__WORK REQUEST__
Look through the material below and copy every line containing the word "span".

DATASET EXTRACT section start

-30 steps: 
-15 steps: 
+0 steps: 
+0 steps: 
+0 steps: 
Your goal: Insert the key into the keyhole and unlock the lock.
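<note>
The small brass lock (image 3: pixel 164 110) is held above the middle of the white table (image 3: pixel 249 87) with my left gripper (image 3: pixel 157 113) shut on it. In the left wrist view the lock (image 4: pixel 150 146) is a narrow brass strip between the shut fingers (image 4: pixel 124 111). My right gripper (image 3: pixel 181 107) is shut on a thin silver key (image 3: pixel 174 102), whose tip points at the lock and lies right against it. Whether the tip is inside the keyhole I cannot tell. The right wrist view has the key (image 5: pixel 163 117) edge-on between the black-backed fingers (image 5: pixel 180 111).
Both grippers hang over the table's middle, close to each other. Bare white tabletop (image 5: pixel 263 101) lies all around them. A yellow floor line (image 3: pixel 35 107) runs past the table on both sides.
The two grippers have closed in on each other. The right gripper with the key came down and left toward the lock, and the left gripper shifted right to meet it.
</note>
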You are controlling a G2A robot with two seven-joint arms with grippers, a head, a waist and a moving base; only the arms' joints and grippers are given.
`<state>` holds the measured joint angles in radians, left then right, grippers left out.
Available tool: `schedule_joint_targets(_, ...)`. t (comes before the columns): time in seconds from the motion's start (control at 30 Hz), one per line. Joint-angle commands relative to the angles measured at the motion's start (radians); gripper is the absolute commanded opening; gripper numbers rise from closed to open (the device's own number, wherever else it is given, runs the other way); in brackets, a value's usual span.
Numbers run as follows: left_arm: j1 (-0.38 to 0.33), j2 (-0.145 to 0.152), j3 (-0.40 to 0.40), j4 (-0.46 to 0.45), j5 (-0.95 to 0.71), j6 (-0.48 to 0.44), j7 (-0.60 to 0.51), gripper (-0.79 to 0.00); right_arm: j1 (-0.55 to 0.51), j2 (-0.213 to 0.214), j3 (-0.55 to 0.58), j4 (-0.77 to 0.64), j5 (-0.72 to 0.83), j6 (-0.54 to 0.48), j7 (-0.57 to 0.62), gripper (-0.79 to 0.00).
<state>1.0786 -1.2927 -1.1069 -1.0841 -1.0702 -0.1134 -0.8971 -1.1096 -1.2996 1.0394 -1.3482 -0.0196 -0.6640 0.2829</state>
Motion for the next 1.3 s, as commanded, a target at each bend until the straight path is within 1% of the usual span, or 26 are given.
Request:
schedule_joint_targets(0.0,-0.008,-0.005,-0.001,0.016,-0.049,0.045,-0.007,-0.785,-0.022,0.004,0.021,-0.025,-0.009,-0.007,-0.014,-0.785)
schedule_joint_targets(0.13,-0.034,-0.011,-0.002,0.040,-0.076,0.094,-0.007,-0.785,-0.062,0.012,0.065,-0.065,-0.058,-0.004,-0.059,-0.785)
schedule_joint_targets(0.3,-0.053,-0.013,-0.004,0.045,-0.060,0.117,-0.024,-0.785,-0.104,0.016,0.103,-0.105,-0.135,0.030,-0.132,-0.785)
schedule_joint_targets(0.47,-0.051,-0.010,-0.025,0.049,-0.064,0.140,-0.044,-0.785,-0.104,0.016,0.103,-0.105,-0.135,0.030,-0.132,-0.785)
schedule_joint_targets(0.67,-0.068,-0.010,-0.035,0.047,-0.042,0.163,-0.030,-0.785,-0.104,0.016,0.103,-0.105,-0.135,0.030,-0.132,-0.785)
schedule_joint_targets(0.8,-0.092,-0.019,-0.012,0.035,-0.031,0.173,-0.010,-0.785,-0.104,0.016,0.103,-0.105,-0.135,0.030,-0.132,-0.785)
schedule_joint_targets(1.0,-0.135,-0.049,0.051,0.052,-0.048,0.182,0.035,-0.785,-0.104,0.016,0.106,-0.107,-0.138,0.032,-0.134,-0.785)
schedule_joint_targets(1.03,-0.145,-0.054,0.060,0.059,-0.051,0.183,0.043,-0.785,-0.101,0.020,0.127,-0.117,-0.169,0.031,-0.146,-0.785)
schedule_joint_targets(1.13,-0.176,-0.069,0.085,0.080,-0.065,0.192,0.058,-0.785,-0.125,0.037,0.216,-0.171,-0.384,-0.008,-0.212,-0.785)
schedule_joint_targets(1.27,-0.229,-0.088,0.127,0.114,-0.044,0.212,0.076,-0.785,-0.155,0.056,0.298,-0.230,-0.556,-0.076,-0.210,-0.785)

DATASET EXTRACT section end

__EXERCISE SOLUTION__
Available tool: `schedule_joint_targets(_, ...)`. t (comes before the columns): time in seconds from the motion's start (control at 30 Hz), one per line. Joint-angle commands relative to the angles measured at the motion's start (radians); gripper is the absolute commanded opening; gripper numbers rise from closed to open (the device's own number, wherever else it is given, runs the other way); in brackets, a value's usual span.
Motion for the next 1.3 s, as commanded, a target at each bend until the straight path is within 1% of the usual span, or 26 are given.

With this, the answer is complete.